Nalmefene with a single 1 mg dose by intravenous injection has been found to produce brain MOR blockade of 99% at 5 minutes, 90% at 2 hours, 33% at 4 hours, and 10% at 8 hours. A lower dose of 1 μg/kg intravenously resulted in brain MOR blockade of 52% at 5 minutes, 33% at 2 hours, 47% at 4 hours, and 26% at 8 hours. With oral administration, peak brain MOR occupancy of 87 to 100% was found after 3 hours with single or repeated dosing of nalmefene. At 26 hours (1.1 days) post-administration, brain MOR occupancy was 83 to 100%; at 50 hours (2.1 days), it was 48 to 72%; and at 74 hours (3.1 days), it was 12 to 46%. The half-time of nalmefene occupancy of brain MORs is about 29 hours and is much longer than with naloxone. Substantial brain MOR occupancy occurs with nalmefene even when blood levels of nalmefene are very low. The prolonged brain MOR occupancy of nalmefene may be due to slow dissociation of nalmefene from MORs consequent to its high MOR affinity.
Nalmefene is extensively metabolized in the liver, mainly by conjugation with glucuronic acid and also by N-dealkylation. Less than 5% of the dose is excreted unchanged. The glucuronide metabolite is entirely inactive, while the N-dealkylated metabolite has minimal pharmacological activity.
Nalmefene is a derivative of naltrexone and was first reported in 1975.
Nalmefene was first reported in a patent in 1974.
In the United States, immediate-release injectable nalmefene was approved in 1995, as an antidote for opioid overdose. It was sold under the brand name Revex. The product was discontinued by its manufacturer around 2008. A generic version was approved for medical use in the United States in February 2022.
Nalmefene in pill form, which is used to treat alcohol dependence and other addictive behaviors, is not available in the United States.
Danish pharmaceutical company Lundbeck has licensed nalmefene from Biotie Therapies and performed clinical trials with nalmefene for treatment of alcohol dependence. In 2011, they submitted an application for their drug termed Selincro to the European Medicines Agency. The drug was approved for use in the EU in March 2013. and in October 2013, Scotland became the first country in the EU to prescribe the drug for alcohol dependence. England followed Scotland by offering the substance as a treatment for problem drinking in October 2014. In November 2014, nalmefene was approved as a possible treatment supplied by Britain's National Health Service (NHS) for reducing alcohol consumption in people with alcohol dependence.

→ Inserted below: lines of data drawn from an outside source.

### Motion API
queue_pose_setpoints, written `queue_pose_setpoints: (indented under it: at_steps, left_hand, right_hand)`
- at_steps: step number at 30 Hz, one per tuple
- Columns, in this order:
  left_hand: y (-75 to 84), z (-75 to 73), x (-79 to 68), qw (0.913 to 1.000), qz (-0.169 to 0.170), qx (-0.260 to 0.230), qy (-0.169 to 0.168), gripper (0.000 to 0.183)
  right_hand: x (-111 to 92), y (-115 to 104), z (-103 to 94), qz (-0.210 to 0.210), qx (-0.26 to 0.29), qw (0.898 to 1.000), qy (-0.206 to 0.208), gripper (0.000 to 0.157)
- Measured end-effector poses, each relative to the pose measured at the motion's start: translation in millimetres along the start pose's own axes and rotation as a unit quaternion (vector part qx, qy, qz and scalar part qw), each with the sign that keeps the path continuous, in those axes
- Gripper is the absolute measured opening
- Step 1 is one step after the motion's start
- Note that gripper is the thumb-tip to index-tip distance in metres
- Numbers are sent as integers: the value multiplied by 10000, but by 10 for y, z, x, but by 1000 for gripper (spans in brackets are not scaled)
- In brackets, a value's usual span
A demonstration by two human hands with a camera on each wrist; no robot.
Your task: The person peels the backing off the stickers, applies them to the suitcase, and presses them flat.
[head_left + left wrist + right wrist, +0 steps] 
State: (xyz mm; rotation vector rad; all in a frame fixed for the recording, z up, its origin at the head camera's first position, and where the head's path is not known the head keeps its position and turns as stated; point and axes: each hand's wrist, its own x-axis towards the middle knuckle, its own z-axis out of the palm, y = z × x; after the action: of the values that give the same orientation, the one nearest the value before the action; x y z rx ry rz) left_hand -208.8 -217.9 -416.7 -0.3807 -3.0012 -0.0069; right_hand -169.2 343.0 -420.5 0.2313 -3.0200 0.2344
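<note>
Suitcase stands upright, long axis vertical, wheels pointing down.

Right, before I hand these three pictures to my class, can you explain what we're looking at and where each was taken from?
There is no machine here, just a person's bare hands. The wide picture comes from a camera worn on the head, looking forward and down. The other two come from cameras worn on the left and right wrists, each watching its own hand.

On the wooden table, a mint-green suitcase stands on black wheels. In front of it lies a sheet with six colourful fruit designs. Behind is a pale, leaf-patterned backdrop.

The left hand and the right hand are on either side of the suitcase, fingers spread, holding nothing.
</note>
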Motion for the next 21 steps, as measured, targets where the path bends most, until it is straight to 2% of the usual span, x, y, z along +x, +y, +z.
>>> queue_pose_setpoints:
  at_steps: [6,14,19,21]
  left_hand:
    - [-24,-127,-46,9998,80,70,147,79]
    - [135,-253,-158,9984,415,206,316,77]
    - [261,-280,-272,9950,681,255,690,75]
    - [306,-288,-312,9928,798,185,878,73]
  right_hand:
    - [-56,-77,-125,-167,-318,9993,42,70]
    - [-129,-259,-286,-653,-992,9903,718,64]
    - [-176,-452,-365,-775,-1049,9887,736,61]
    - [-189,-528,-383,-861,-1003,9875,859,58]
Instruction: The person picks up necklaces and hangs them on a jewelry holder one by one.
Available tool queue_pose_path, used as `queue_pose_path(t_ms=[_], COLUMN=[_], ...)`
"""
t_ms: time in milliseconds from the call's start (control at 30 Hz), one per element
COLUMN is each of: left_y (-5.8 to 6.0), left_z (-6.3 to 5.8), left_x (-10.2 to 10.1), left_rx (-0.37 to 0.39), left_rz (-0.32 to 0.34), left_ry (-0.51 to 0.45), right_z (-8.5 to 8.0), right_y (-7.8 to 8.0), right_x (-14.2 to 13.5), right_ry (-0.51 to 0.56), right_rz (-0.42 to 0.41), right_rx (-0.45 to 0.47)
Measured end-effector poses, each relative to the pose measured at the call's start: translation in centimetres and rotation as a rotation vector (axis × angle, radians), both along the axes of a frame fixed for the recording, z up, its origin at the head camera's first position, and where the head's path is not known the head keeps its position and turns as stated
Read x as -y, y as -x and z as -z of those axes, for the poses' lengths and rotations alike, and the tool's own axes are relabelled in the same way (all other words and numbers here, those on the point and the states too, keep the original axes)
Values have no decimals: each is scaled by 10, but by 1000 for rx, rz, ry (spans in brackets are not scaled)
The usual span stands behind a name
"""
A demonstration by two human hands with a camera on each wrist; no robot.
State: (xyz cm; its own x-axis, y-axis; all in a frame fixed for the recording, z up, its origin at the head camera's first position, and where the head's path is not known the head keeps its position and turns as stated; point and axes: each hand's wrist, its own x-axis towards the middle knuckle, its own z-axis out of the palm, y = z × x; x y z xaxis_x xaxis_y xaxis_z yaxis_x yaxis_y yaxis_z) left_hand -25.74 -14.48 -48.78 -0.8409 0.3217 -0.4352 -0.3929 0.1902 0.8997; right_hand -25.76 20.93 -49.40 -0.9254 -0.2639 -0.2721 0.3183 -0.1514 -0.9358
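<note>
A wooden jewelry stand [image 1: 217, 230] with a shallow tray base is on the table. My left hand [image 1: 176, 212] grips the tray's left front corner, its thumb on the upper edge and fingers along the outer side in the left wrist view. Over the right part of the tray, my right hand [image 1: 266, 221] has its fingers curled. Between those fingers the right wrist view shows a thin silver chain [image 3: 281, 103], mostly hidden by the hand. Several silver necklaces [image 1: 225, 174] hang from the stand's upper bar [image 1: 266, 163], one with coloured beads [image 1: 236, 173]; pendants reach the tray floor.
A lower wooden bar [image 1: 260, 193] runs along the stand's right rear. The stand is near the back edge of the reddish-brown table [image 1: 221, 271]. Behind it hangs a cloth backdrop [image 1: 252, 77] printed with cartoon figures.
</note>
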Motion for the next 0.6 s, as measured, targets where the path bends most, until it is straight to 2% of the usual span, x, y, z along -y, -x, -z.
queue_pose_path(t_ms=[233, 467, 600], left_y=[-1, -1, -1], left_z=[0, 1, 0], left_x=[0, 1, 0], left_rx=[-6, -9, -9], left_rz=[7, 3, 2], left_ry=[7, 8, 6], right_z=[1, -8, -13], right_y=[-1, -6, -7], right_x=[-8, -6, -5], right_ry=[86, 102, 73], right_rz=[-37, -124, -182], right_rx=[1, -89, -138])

Oral nalmefene was under development for the treatment of pathological gambling, interstitial cystitis, pruritus, rheumatoid arthritis, shock, and smoking withdrawal, but development was discontinued for all of these indications. Formulations of nalmefene for use by intramuscular injection, intravenous injection, and intranasal administration are in late-stage development for the treatment of opioid-related disorders.
Nalmefene might be useful to treat cocaine addiction.